= Peter Jensen (psychologist) =

Canadian Olympic trainer and sports psychologist

Peter Jensen is a Canadian Olympic trainer and sports psychologist. He has worked with Olympians for over 20 years; the 2010 Vancouver Winter Games was his seventh Olympics.

==Career==
Jensen is a sports psychologist who has worked frequently with professional Canadian sports teams. Writing in July 2012 for Torstar News Services, journalist Steve Milton stated that Jensen was "the first sports psychologist officially connected to a Canadian national team (figure skating)".

A native of Toronto, Jensen was raised in a small Quebecan mining city (Rouyn-Noranda) and played several sports including baseball, hockey, and football. He attributed his interest in sports psychology to his youth when he "had a very excitable personality, and learned that my excitability got in the way of performing at my best in certain situations". Jensen has worked as a sports psychologist for the Canadian Olympics team. In a 2010 article for CBC Sports, journalist Nancy Wilson wrote that Jensen had helped Olympians for over 20 years, noting that the 2010 Vancouver Winter Games marked the seventh Olympics he was involved in. Since the 1984 Olympics, he has assisted his country's athletes at each subsequent Olympics.

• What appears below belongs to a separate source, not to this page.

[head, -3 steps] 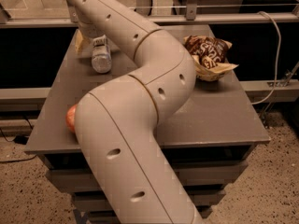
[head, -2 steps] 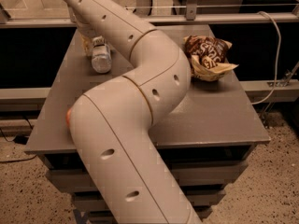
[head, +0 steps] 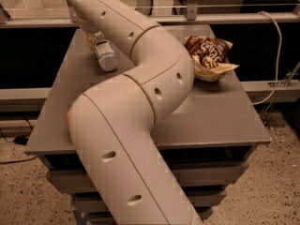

In the 1986 World Figure Skating Championships in Geneva, figure skater Brian Orser was the favorite to earn what would have been his first world title though ultimately did not because of a suboptimal performance. After the championship, Orser contacted Jensen, asking Jensen to be his sports psychologist. Jensen helped Orser relax and focus on the competition by dealing with family issues beforehand and taking lengthy pre-competition walks. One year after Geneva, Orser received a gold medal in the 1987 World Figure Skating Championships in Cincinnati. In a 1988 interview with the Toronto Star, Orser, who won the silver medal for Canada in that year's Winter Olympics, said, "Peter Jensen is of major importance to my success here because he helps me maintain my mind-set". Orser and Jensen worked together to help Orser overcome stress and distraction. Instead of shunning the media, Orser chose to have daily press conferences.

At the 1988 Calgary Olympics, Jensen received more than 160 entreaties from journalists for interviews. The interest in the innovative field of sports psychology stemmed from people's interest in the inner mechanisms of a sportsperson's brain. In a 2008 interview with The Hamilton Spectators Donna Spencer, Jensen said he failed to reply to the entreaties owing to his desire to work in the background.

Jensen served as the athletic director of Glendon College, York University's satellite campus. In 1988, he managed Collingwood's Centre for High Performance. In 1991, he established the consulting company Performance Coaching.

During the 2008 IIHF Women's World Championship, Jensen worked with the Canada women's national ice hockey team, counseling them whenever they had emotional issues. The players sometimes were reluctant to discuss troubles with the coach because the troubles occasionally involved their standing in the team. The players were comfortable with talking to him because he gave them no pressure; he was not their coach, their parents, or Hockey Canada. Before the team traveled to Harbin, People's Republic of China for the world championship, he told the players about how to overcome the difficulties inherent in a change of environment: much traveling and a new time zone. After the team landed in China, he lectured to them about Chinese history to aid them in acclimating to the overseas environment. When the hockey coach noticed a player who seemed downcast, the coach would point out the player to Jensen, implicitly suggesting that he talk with her. Jensen said that he would not disclose the content of his discussions with players because he held trust and confidentiality to be of paramount importance. Becky Kellar-Duke, the team's assistant captain, praised Jensen for helping players "not get so overwhelmed by some of the things". In his 2010 interview with Wilson, he said a "winning mindset" was distinguished by four attributes: "imagery, perspective, time management and focus".